再び食堂車へ。朝食のメニューは、目玉焼きに食パンとジャム、コーヒー(インスタントだった)の西式早餐と、お粥に漬け物、焼きそばの中式套餐、それに湯麺です。20元の西式早餐を選んだけど、10元の湯麺の方が人気がありますね。

食堂車で作ったお粥や暖かい弁当をワゴンに積んで、車販が出発します。でも、乗客の多くはカップラーメンを持ってデッキの給湯器へ。

こちらは一般の車半のワゴン 給湯器でカップラーメンをつくる

 

T99次特快は遅れて広州東へ

食堂車から帰ると、李女士が困った顔をしています。列車が1時間以上遅れているのだそうで、広州南駅から予定の高速列車に乗り継げないと会議に間に合わないとか。私の持ってきた地○の歩き方で広州の地下鉄路線図を見ると、この列車の着く広州東駅と広州南駅の間は1号線と2号線を乗り継ぎ、この間に19駅もあって遠そう。上海にいる旦那にメールして、次の接続列車を調べてもらっています。

車窓に高速鉄路の路線 東風4型DLと貨車
入れ換え用DLと貨車 和諧号EL

私は先を急ぐわけではないので気楽なもの。過ぎゆく車窓に目を向けると、高速新線が近づいたり、通過する駅にはおなじみの機関車や珍しい事業用車が停車していたり。

工事用?レールバス 終着広州東駅に到着

車掌が切符を戻しに来て、街中に入り、高速列車のCRH1と頻繁にすれ違うようになると、1時間10分遅れて、終着広州東に到着です。李女士とはここでお別れ、彼女は広州南駅までタクシーを飛ばすこのこと。ホームに降りて先頭まで行ってみると、牽引機は韶山8型電気機関車に交替していました。

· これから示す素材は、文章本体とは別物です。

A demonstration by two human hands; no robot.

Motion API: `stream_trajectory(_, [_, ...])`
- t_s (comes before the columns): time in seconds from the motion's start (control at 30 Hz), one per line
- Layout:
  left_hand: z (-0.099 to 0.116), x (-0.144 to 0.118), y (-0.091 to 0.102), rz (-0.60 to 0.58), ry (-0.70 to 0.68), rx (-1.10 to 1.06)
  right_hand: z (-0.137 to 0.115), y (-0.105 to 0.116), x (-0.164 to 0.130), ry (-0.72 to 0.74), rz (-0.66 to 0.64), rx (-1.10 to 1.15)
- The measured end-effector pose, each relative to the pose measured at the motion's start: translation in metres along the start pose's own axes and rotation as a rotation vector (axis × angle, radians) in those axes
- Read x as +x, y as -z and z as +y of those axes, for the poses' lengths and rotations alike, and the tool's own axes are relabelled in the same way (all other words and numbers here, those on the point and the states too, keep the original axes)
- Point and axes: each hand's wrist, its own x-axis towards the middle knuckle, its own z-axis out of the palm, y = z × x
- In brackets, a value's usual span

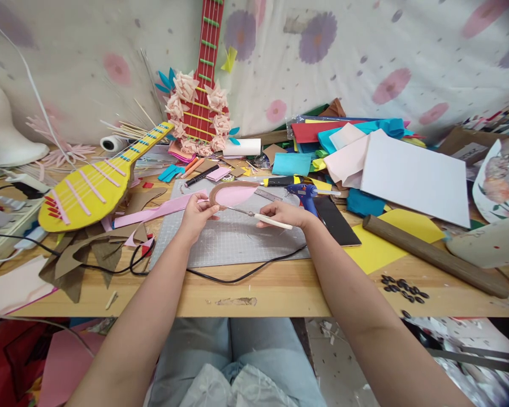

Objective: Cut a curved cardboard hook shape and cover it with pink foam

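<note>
Between my hands is a rounded cardboard piece [236,195] with a pink face and a brown edge. My left hand [197,215] pinches its left end between thumb and fingers. My right hand [282,215] is closed on the white handles of a pair of scissors [254,215]. The blades point left and lie along the piece's lower edge, close to my left fingers; whether they are cutting cannot be made out. Both hands are above a grey cutting mat [220,249]. A pink strip [161,210] lies left of my left hand.
A blue glue gun [303,192] rests behind my right hand, its black cord [237,280] crossing the front of the mat. Yellow [85,198] and red [199,116] model string instruments stand left and behind. A brown roll [432,254] and black beads [405,287] lie at right.
</note>
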Motion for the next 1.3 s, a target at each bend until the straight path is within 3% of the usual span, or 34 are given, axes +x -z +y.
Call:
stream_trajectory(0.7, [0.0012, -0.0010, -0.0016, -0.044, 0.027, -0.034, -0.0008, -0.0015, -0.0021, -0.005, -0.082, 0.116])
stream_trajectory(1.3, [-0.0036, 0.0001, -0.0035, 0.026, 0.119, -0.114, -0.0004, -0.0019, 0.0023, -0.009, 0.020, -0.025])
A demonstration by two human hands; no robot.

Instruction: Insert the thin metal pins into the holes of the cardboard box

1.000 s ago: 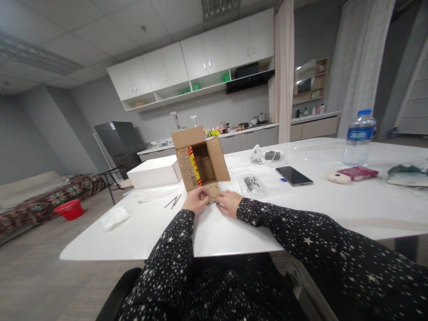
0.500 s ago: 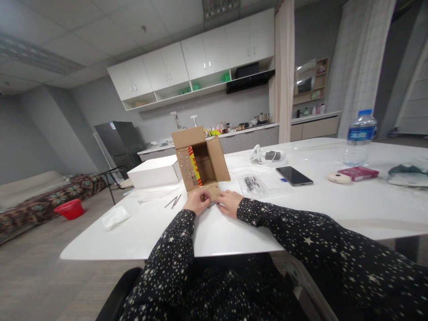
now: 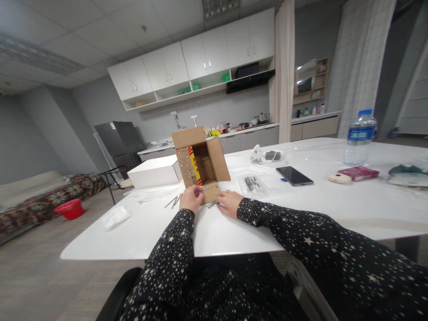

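Note:
A brown cardboard box (image 3: 219, 160) stands open toward me on the white table, its flaps spread. Small shiny beads or studs dot its left flap (image 3: 183, 164) and run in a row along the front flap (image 3: 210, 194). At the corner between these two flaps is my left hand (image 3: 191, 198), thumb and fingers pinched together; whatever is between them is too small to make out. My right hand (image 3: 230, 203) lies beside the front flap, fingers stretched out and flat. Thin grey metal-looking pieces (image 3: 211, 205) show under the flap's near edge, between my hands.
Left of the box lie thin dark sticks (image 3: 172, 202), a white box (image 3: 154, 171) and a crumpled tissue (image 3: 115, 217). To the right are a clear plastic bag (image 3: 256, 185), a phone (image 3: 294, 175), a white device (image 3: 269, 155), a dark pink packet (image 3: 359, 173) and a water bottle (image 3: 358, 138).
My left hand has moved left and slightly up, from the front flap's near edge to the left flap's lower corner. More of the front flap shows. The right hand has stayed in place.

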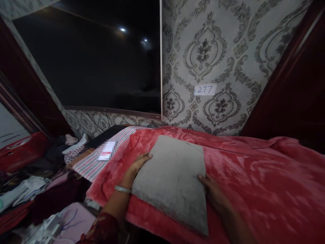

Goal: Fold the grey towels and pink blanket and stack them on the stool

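Observation:
A flat, grey, roughly rectangular piece (175, 173) with a fuzzy near edge, like a mat or folded cloth, is tilted over the red plush blanket (266, 176). My left hand (138, 165) grips its left edge, with a pale bangle on the wrist. At the right edge, my right hand (213, 189) has its thumb on top, and its other fingers are mostly hidden beneath. Whether the piece touches the blanket at its near end I cannot tell.
Left of the blanket, a blurred-out phone-like object (107, 150) lies on striped cloth (87, 166). Piled clothes (58, 196) and a red bag (21, 150) fill the left side. Behind stand a large dark television (101, 64) and a patterned wall with a "277" label (205, 89).

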`<state>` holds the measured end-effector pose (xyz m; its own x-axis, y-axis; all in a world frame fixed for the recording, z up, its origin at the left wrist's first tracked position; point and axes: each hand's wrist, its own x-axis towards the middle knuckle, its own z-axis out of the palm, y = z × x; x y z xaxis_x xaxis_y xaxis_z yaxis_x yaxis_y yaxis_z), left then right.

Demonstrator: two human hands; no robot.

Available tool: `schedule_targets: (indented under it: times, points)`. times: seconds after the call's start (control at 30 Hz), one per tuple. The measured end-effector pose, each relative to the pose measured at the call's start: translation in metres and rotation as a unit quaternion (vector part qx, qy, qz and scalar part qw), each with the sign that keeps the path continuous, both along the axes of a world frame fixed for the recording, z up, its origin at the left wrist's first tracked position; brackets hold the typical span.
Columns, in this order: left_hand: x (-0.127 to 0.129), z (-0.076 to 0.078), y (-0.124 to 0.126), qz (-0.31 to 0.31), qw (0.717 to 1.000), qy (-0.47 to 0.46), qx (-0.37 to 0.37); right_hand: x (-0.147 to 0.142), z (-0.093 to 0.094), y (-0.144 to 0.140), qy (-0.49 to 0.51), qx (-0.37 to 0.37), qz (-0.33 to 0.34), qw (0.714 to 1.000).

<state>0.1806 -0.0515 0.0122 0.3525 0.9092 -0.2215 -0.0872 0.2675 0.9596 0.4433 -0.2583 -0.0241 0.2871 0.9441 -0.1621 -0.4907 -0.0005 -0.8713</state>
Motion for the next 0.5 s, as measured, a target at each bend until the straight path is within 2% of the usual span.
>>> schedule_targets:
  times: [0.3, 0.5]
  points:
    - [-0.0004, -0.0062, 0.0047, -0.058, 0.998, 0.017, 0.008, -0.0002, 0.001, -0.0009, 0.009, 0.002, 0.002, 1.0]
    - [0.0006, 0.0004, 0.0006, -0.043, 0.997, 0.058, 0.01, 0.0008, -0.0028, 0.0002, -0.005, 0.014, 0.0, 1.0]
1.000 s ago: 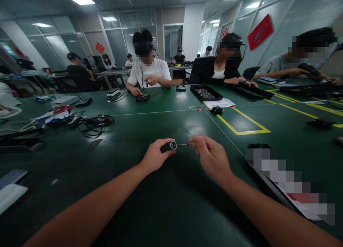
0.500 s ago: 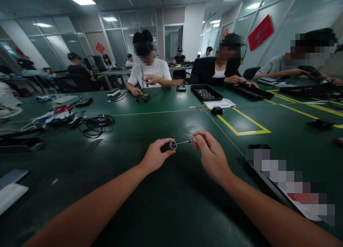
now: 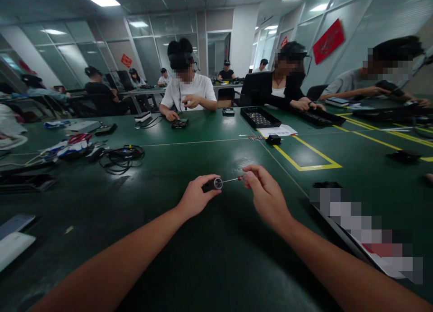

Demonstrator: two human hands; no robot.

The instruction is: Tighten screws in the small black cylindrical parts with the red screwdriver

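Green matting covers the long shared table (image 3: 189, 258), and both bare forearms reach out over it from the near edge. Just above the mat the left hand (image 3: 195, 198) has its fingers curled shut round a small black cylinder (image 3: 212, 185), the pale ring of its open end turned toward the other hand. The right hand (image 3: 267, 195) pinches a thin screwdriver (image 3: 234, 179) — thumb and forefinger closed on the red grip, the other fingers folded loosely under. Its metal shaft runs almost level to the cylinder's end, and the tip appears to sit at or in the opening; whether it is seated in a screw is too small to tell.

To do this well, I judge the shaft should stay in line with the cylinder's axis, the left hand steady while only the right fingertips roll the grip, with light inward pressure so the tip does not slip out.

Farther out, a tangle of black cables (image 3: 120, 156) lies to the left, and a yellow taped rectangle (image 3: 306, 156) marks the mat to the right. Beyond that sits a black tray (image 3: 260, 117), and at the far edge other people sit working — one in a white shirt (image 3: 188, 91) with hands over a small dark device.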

先頭は韶山8型ELに交代していた 人民元と香港ドルの窓口が並ぶ広九直通車の切符売り場

広州東駅では、北京駅で入手できなかった翌日の香港行きの切符の購入です。広九直通車の売り場は、中国国内の路線とは別の場所にありました。通貨別に、中国人民元と香港ドルの窓口があり、人民元の方に並びます。翌朝9:03発のT807次准高の切符が入手できました。

お昼時になったので、駅構内の永和大王でソーセージパンとスープの昼食にします。

駅の永和大王で昼食

 


地下鉄1号線で陳家祠へ

地下鉄1号線でホテルに向かいます。券売機でICチップ入りのトークンを購入し、自動改札を通ります。北京や上海地下鉄のような手荷物検査はありません。南京と同様にホームドアのため、電車の写真は取りづらい構造です。

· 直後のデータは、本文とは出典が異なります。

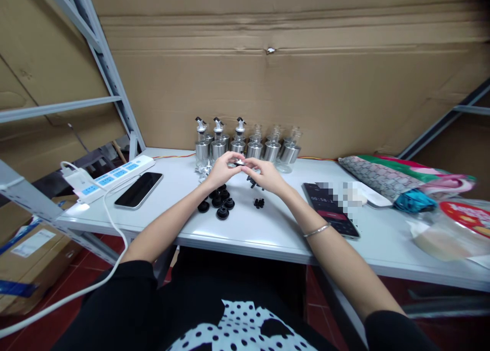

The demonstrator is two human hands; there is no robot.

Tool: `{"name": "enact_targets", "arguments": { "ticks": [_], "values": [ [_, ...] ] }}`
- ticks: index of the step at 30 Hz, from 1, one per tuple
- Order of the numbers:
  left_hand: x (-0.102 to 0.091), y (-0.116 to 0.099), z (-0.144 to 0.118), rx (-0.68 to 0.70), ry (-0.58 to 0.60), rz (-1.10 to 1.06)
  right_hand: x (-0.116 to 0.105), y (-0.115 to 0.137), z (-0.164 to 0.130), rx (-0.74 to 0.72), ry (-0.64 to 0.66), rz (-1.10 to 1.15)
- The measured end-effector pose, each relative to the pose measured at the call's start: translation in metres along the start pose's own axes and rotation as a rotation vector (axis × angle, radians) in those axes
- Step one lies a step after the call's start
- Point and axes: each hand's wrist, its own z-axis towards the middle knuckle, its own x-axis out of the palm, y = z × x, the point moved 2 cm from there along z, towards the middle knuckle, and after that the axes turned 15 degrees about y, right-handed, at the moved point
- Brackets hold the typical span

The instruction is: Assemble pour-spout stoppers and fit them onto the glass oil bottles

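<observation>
Small black cap (240, 162) sits pinched between her left hand (221, 170) and right hand (266, 176), fingers curled, above a white table (275, 228). Glass dispenser bottles (245, 144) line the cardboard wall (291, 75), black stoppers (218, 203) underneath.

A small black part (240, 163), its shape too small to make out, is held above the white table between the fingertips of the left hand (221, 170) and right hand (265, 176), both pinched on it.
</observation>
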Motion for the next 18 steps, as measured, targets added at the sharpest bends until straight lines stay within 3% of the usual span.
{"name": "enact_targets", "arguments": {
  "ticks": [5, 8, 11, 13, 18],
  "values": [
    [-0.002, 0.004, 0.002, -0.196, -0.053, -0.303, -0.001, 0.004, 0.000, 0.024, 0.035, -0.106],
    [-0.003, 0.004, 0.003, -0.220, -0.131, -0.369, -0.004, -0.007, 0.000, 0.235, 0.055, -0.273],
    [-0.001, 0.003, 0.004, -0.234, -0.158, -0.388, -0.004, -0.027, -0.003, 0.476, 0.188, -0.437],
    [-0.001, 0.002, 0.004, -0.239, -0.168, -0.392, -0.003, -0.039, -0.004, 0.560, 0.269, -0.484],
    [0.000, 0.001, 0.004, -0.240, -0.144, -0.413, 0.003, -0.051, -0.004, 0.561, 0.309, -0.490]
  ]
}}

広州地下鉄の切符はICチップ入りトークン ホームドアの地下鉄1号線

電車のシートは、ステンレスのツルツルです。ホテル最寄りの陳家祠駅で下車して地上に出ると、外は猛烈な雨。地元の人と一緒に20分ほど、地下鉄構内で雨宿りをしていると小降りになります。広州は熱帯であることを思い知らされます。